Bewährungsstrafe sorgte für Irritationen in der Schulgemeinschaft
Doch der Staatsschutzsenat des OLG Düsseldorf verhängte eine Bewährungsstrafe von zwei Jahren – und ließ einige Eltern und Schüler ratlos zurück. Die Schulgemeinschaft sei aufgewühlt, sagte der damalige Leiter des Don-Bosco-Gymnasiums, Lothar Hesse. Auch wenn das Attentat verhindert worden sei, litten viele Schüler unvermindert unter dem Geschehen: „Hat man sich auch Gedanken um die Opfer gemacht?“, fragte Hesse.
Eine Gerichtssprecherin wies damals darauf hin, dass sich die Strafe nach dem vom Erziehungsgedanken geprägten Jugendstrafrecht richte: „Auch hat der Senat zugunsten des Angeklagten berücksichtigt, dass er bisher nicht vorbestraft ist, geständig war und bereit ist, sich einer Therapie zu unterziehen.“
Jugendlicher entschuldigte sich in einem Brief an die Schule für die Anschlagspläne
Sein Verteidiger Andreas Wieser verwies damals darauf, dass der Jugendliche seit der Festnahme in Untersuchungshaft gesessen habe und auch nach der Urteilsverkündung keineswegs auf freien Fuß komme: Er müsse sich umgehend in eine Kinder- und Jugendpsychiatrie begeben und später auch an einem Deradikalisierungsprogramm teilnehmen. Drei Jahre lang müsse sich der Jugendliche an die umfassenden Bewährungsauflagen halten. Die Gerichtssprecherin betonte, dass die Dauer des Psychiatrie-Aufenthaltes vom Behandlungserfolg abhänge.

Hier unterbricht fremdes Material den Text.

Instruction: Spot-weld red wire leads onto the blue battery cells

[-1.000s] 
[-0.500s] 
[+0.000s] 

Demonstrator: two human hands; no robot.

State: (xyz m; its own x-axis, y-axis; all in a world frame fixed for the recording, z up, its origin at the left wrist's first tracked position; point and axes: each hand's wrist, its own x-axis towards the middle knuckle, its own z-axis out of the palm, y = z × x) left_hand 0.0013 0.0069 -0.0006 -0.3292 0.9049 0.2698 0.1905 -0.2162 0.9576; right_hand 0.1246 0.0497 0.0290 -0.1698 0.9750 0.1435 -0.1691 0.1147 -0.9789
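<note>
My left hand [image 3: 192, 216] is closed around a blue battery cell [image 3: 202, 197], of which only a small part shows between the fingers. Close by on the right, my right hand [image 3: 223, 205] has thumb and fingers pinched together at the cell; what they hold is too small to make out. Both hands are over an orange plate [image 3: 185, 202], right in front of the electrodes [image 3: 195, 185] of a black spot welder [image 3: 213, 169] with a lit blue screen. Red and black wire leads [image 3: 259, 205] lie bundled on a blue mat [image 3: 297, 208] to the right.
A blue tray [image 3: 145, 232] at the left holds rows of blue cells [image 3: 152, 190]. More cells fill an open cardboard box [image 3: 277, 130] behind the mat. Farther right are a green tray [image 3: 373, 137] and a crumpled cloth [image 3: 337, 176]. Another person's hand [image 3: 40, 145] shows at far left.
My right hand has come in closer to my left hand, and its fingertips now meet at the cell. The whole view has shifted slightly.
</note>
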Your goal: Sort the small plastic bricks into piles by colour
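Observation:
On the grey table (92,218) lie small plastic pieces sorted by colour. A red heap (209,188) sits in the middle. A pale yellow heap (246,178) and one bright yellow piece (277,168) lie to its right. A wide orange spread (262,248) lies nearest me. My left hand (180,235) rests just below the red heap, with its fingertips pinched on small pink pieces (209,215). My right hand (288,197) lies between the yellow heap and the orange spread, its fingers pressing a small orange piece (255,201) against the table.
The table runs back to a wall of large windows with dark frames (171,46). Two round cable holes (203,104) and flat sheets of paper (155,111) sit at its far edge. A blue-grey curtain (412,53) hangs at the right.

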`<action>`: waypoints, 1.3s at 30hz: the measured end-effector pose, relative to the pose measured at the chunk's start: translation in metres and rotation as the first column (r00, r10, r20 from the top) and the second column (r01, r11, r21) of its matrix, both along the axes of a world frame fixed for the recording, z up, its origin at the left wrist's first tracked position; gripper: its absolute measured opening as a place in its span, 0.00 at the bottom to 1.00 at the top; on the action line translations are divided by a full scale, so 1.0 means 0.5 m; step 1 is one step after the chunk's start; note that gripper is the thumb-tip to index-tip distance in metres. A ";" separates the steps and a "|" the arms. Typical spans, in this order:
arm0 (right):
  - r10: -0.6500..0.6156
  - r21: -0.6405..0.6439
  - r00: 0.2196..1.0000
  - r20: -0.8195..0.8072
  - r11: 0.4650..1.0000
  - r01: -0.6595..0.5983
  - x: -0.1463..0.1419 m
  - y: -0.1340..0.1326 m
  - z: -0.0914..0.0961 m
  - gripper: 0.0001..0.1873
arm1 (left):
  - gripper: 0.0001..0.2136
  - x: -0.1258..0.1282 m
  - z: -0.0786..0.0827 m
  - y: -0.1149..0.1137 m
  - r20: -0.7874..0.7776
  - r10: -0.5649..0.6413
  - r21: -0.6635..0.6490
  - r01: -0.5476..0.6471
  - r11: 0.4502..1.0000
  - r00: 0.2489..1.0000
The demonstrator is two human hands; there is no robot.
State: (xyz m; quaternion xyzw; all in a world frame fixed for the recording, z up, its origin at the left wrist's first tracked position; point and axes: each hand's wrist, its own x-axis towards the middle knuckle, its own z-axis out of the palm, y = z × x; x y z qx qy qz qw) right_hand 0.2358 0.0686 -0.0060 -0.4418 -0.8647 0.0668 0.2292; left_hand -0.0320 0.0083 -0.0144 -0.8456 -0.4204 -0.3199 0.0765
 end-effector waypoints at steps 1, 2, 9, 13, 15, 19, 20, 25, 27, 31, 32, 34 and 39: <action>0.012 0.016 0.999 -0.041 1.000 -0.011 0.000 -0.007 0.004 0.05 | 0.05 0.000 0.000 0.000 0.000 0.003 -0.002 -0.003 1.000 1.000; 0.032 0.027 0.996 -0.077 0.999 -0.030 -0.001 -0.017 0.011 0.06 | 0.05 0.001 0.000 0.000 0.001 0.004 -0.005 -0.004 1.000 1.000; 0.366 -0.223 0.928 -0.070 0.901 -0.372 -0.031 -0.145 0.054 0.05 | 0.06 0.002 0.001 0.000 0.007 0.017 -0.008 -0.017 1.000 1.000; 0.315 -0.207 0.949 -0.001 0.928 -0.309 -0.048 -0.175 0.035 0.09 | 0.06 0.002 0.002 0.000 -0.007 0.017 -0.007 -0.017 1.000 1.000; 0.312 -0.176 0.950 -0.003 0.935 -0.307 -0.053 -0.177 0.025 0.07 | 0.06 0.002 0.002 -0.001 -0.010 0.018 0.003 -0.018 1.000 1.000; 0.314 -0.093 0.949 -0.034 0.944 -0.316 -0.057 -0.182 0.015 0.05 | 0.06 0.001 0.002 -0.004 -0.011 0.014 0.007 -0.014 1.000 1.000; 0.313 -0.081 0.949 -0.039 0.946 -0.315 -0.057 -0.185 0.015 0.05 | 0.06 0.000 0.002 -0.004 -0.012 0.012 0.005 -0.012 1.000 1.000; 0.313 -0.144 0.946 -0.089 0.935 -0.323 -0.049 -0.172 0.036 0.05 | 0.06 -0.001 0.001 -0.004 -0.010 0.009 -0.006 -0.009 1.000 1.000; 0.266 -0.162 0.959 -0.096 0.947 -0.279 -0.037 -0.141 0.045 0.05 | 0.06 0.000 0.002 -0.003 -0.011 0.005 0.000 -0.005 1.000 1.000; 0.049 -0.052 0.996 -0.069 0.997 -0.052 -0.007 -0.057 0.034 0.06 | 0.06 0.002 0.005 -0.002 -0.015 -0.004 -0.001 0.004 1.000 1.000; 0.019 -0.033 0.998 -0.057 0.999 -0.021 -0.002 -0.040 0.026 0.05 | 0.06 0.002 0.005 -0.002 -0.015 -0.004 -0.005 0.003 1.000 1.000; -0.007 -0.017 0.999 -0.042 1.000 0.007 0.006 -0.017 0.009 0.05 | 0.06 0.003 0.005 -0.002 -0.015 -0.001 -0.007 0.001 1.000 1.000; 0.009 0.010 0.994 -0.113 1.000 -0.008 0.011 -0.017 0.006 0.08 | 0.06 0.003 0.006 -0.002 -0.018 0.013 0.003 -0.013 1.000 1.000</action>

Jugendlicher sei in der Spur, sagt der Anwalt
Andreas Wieser war damals zuversichtlich, was diesen Erfolg angehe: „Ich glaube, von ihm werden wir nichts mehr hören, was Strafrechtliches betrifft.“ Als ermutigendes Zeichen konnte man werten, dass sich der Schüler im Mai 2023 in einem Brief an seine frühere Schule für sein Handeln entschuldigte.
Wieser glaubt auch jetzt weiter an eine gute Perspektive für seinen mittlerweile volljährigen Mandaten, der sich einer Therapie unterziehe: „Er ist in der Spur“, sagt er auf Anfrage. Die jetzigen Vorwürfe bezögen sich ja auf das Material, das im Frühjahr 2022 gefunden wurde. „Das ist nichts Neues“, betont Wieser. Auch den Ermittlern seien die kinderpornografischen Fotos durchaus bekannt gewesen. Selbstverständlich würden sie auch bei den therapeutischen Maßnahmen berücksichtigt.